#### [ABOUT THIS TASK]
Pick out every line in the data below that holds "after".

#### [INFORMATION PROVIDED]
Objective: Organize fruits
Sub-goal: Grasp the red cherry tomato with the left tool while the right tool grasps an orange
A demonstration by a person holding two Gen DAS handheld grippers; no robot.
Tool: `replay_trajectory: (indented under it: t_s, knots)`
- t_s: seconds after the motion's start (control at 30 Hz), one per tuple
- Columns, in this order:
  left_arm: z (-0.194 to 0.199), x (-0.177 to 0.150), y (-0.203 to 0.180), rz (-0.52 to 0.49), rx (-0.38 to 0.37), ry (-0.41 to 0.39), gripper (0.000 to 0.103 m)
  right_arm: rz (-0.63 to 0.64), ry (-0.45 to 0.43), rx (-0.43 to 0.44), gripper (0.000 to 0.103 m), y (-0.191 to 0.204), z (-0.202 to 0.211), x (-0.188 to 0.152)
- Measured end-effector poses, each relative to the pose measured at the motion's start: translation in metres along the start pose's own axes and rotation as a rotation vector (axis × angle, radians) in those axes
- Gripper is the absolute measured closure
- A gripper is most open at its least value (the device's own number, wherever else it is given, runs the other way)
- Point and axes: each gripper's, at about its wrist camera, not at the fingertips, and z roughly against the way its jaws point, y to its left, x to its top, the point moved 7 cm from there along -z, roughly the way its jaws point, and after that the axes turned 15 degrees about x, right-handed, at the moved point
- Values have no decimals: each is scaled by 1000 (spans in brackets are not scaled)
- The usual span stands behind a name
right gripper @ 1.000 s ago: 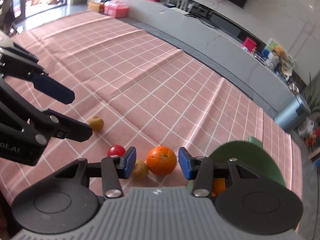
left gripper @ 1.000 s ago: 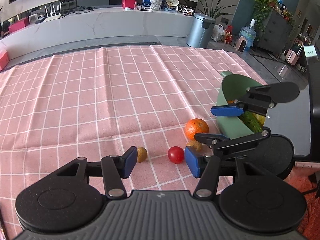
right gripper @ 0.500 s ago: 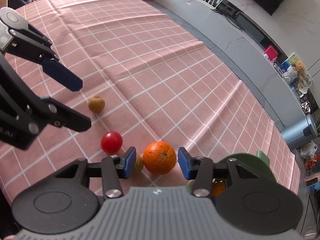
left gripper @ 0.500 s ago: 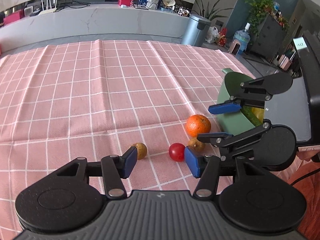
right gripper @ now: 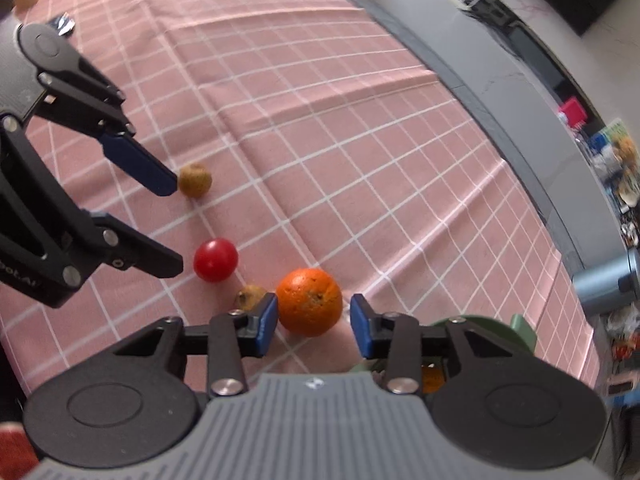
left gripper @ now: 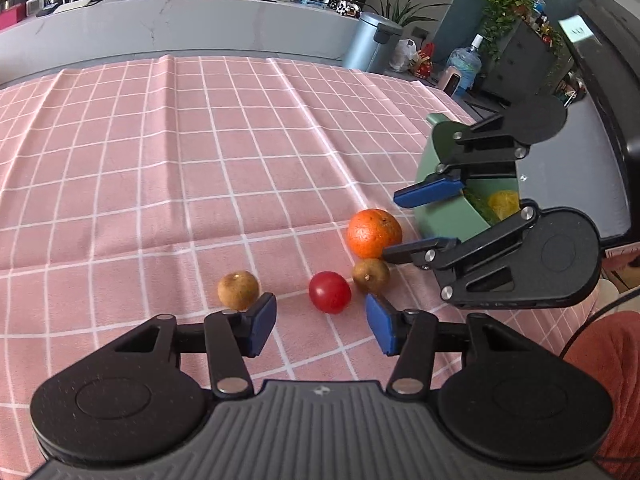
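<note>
**Both grippers open over loose fruit on pink check cloth**

Surface: pink tablecloth (left gripper: 200,160) with a white grid, creased in a few long folds. Behind it a long grey-white marble counter (left gripper: 180,28) with routers, boxes and a plush toy on top. Room also has a grey pedal bin (left gripper: 370,42), a water jug (left gripper: 464,66), a dark cabinet with a plant (left gripper: 520,52).

Count on the cloth: 1 orange (left gripper: 374,233), 1 red tomato (left gripper: 329,292), 2 small brown fruits, one on its own to the left (left gripper: 238,289), the other (left gripper: 371,276) touching the orange and just beside the tomato. 1 green bowl (left gripper: 444,216) at the cloth's right edge, holding something yellow, something green and, in the right wrist view, something orange; can't identify those.

Left gripper (left gripper: 321,325): jaws wide, nothing held, tomato just ahead of the gap, lone brown fruit at the tip of its left finger.

Right gripper (right gripper: 313,319): jaws wide, nothing held, orange (right gripper: 310,301) sits at the mouth between the blue pads (right gripper: 264,320), not clamped. Bowl is under and right of this gripper.
</note>
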Motion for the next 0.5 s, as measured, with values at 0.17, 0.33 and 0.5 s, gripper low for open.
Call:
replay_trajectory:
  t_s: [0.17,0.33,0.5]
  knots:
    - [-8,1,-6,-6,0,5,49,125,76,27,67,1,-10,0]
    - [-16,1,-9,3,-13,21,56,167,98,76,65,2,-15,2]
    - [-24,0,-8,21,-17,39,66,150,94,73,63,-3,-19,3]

#### [SOLUTION TO THIS TASK]
- t_s: seconds after the motion's start (control at 30 Hz), one per tuple
- Point and axes: each gripper's, at about its wrist camera, not at the fingertips, and z roughly against the way its jaws point, y to its left, x to its top, the point moved 7 cm from there along -z, roughly the way its jaws point, and after that the axes turned 15 degrees about x, right-handed, at the moved point

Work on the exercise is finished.